ACTIVITY: A word-for-word repetition of all the entries is needed.

ENTRIES SUPPLIED:
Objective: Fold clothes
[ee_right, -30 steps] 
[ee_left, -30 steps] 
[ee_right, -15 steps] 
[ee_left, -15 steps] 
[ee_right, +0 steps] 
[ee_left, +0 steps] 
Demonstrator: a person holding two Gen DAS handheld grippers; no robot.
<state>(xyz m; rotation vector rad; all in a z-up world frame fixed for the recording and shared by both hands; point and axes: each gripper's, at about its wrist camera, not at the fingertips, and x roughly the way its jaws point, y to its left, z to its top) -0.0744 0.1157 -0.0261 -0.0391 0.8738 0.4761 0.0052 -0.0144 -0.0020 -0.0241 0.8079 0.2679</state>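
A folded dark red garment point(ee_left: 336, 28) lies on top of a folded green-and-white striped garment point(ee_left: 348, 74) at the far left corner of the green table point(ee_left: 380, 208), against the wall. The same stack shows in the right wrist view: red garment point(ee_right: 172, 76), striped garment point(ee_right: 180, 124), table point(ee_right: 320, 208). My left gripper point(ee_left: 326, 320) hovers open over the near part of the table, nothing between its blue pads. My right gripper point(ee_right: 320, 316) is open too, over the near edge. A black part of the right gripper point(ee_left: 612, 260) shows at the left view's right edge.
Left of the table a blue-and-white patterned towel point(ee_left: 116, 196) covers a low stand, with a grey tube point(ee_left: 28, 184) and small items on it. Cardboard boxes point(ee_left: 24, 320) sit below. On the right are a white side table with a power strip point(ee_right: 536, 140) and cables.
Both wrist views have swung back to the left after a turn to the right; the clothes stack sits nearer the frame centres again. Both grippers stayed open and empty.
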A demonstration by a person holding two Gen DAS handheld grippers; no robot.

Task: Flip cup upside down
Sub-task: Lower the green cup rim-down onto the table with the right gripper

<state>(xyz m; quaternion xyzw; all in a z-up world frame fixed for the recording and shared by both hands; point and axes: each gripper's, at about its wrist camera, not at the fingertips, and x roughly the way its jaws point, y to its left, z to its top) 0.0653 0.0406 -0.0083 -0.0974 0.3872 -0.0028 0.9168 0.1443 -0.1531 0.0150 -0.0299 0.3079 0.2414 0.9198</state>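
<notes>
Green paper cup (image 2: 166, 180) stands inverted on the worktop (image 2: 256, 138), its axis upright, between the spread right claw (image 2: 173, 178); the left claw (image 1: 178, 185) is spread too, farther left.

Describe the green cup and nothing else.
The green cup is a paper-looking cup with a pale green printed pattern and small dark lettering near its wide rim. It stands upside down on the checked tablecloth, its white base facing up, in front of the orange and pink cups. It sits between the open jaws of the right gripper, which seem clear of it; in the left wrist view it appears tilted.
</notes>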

YOUR RESPONSE:
Objective: Fold clothes
[ee_right, -30 steps] 
[ee_left, -30 steps] 
[ee_right, -15 steps] 
[ee_left, -15 steps] 
[ee_right, +0 steps] 
[ee_left, +0 steps] 
Demonstrator: a person holding two Gen DAS handheld grippers; no robot.
<state>(xyz m; rotation vector rad; all in a z-up world frame fixed for the recording and shared by both hands; point and axes: each gripper's, at about its wrist camera, not at the fingertips, and x roughly the way its jaws point, y to its left, z to its top) -0.0744 0.1157 -0.0261 -0.0391 0.8738 0.4761 0.0052 -0.0144 -0.0020 -0.0241 0.8079 0.2679</state>
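A folded dark red garment point(ee_left: 336, 28) lies on top of a folded green-and-white striped garment point(ee_left: 348, 74) at the far left corner of the green table point(ee_left: 380, 208), against the wall. The same stack shows in the right wrist view: red garment point(ee_right: 172, 76), striped garment point(ee_right: 180, 124), table point(ee_right: 320, 208). My left gripper point(ee_left: 326, 320) hovers open over the near part of the table, nothing between its blue pads. My right gripper point(ee_right: 320, 316) is open too, over the near edge. A black part of the right gripper point(ee_left: 612, 260) shows at the left view's right edge.
Left of the table a blue-and-white patterned towel point(ee_left: 116, 196) covers a low stand, with a grey tube point(ee_left: 28, 184) and small items on it. Cardboard boxes point(ee_left: 24, 320) sit below. On the right are a white side table with a power strip point(ee_right: 536, 140) and cables.
Both wrist views have swung back to the left after a turn to the right; the clothes stack sits nearer the frame centres again. Both grippers stayed open and empty.
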A demonstration by a person holding two Gen DAS handheld grippers; no robot.

Task: Flip cup upside down
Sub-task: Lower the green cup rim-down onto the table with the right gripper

<state>(xyz m; quaternion xyzw; all in a z-up world frame fixed for the recording and shared by both hands; point and axes: each gripper's, at about its wrist camera, not at the fingertips, and x roughly the way its jaws point, y to its left, z to its top) 0.0653 0.0406 -0.0083 -0.0974 0.3872 -0.0028 0.9168 0.1443 -0.1531 0.0150 -0.0299 0.3079 0.2414 0.9198</state>
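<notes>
Green paper cup (image 2: 166, 180) stands inverted on the worktop (image 2: 256, 138), its axis upright, between the spread right claw (image 2: 173, 178); the left claw (image 1: 178, 185) is spread too, farther left.

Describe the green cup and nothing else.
The green cup is a paper-looking cup with a pale green printed pattern and small dark lettering near its wide rim. It stands upside down on the checked tablecloth, its white base facing up, in front of the orange and pink cups. It sits between the open jaws of the right gripper, which seem clear of it; in the left wrist view it appears tilted.
</notes>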

The exercise has now been completed.